TASK TO CARRY OUT
Restate the following data in its entirety, word for word and without images.

RECORDS FOR PROCESSING
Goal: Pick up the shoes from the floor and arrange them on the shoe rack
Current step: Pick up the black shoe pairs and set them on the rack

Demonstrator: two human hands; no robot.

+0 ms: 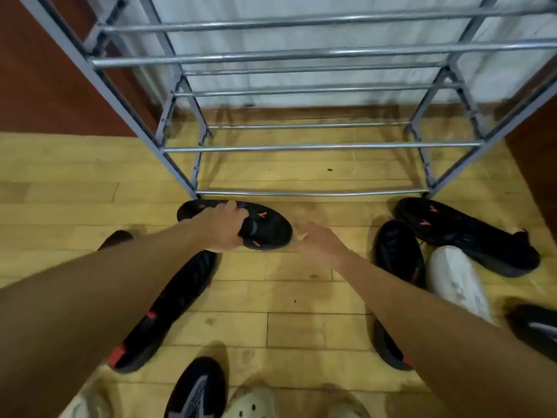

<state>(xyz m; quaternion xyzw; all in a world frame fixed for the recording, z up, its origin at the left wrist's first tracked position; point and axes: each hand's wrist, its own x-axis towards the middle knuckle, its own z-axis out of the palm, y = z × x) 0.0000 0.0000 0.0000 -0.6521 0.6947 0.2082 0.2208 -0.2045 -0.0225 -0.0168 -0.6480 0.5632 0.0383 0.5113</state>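
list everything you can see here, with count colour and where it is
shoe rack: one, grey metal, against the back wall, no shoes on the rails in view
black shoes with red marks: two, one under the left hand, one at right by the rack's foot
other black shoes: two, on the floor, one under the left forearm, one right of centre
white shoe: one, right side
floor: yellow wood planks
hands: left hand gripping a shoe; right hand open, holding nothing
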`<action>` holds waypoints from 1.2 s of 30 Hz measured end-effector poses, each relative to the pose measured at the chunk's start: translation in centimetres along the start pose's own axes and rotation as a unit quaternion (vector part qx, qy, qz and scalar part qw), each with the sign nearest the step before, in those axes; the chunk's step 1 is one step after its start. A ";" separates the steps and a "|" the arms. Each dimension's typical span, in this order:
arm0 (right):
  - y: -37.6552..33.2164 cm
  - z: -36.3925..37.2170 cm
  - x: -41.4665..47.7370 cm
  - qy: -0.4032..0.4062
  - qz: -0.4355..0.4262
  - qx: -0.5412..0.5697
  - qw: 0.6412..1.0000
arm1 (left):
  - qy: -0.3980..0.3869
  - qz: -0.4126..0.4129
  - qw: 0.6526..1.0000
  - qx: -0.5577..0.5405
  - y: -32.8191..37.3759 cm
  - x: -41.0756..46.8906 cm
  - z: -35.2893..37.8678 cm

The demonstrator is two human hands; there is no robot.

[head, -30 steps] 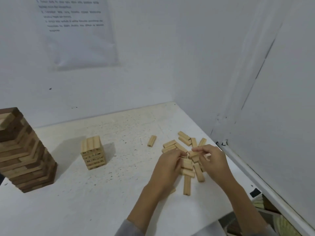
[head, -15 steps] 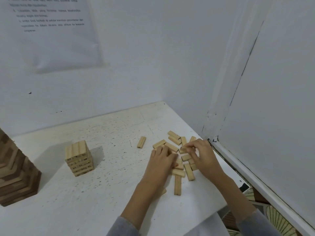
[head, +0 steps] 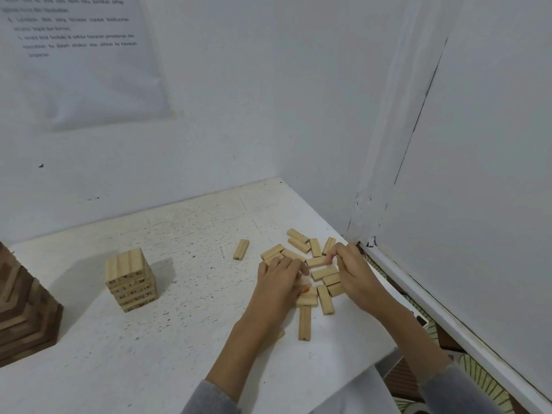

EXERCISE OUTPUT
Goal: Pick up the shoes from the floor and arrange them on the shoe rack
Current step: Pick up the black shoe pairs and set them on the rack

Demonstrator: two human hands; no robot.

+0 ms: 

<state>(xyz m; quaternion xyzw; all in a world frame fixed for the recording, z up, its origin at the left wrist's first tracked position; point and axes: each hand's wrist, its own x-axis towards the middle knuckle, its own z-axis out of the palm, y = z × x) 0.0000 0.0000 0.0000 -0.6521 0.6947 0.2082 0.2208 -0.2045 -0.0225 -0.0168 -0.6480 0.5632 0.0383 0.5113</state>
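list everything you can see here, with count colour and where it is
shoe rack: one, grey metal, against the back wall, no shoes on the rails in view
black shoes with red marks: two, one under the left hand, one at right by the rack's foot
other black shoes: two, on the floor, one under the left forearm, one right of centre
white shoe: one, right side
floor: yellow wood planks
hands: left hand gripping a shoe; right hand open, holding nothing
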`<action>` holds waypoints from 1.2 s of 30 Hz measured end-effector poses, each relative to the pose measured at the chunk's start: translation in centimetres along the start pose's own axes and rotation as a unit quaternion (vector part qx, qy, qz and scalar part qw), each with the sign nearest the step before, in those axes; the chunk's step 1 is one step after its start. A ";" separates the steps and a "|" the arms. Each dimension's typical span, in this order:
arm0 (right):
  - y: -37.6552..33.2164 cm
  - z: -36.3925..37.2170 cm
  - x: -41.4665..47.7370 cm
  - qy: -0.4032..0.4062
  - qz: -0.4355..0.4262
  - qx: -0.5412..0.5697
  - qw: 0.6412..1.0000
arm1 (left):
  - qy: -0.3980..0.3869
  - qz: -0.4126..0.4129
  - qw: 0.6526..1.0000
  - qx: -0.5577..0.5405
  - y: -32.8191..37.3759 cm
  - x: -41.0756..46.8906 cm
  - z: -35.2893..37.8678 cm

The demonstrator is two human hands; there is no robot.

[head, -30 steps] 
[head, -15 steps] 
[head, +0 steps] 

Nothing further is needed for this answer.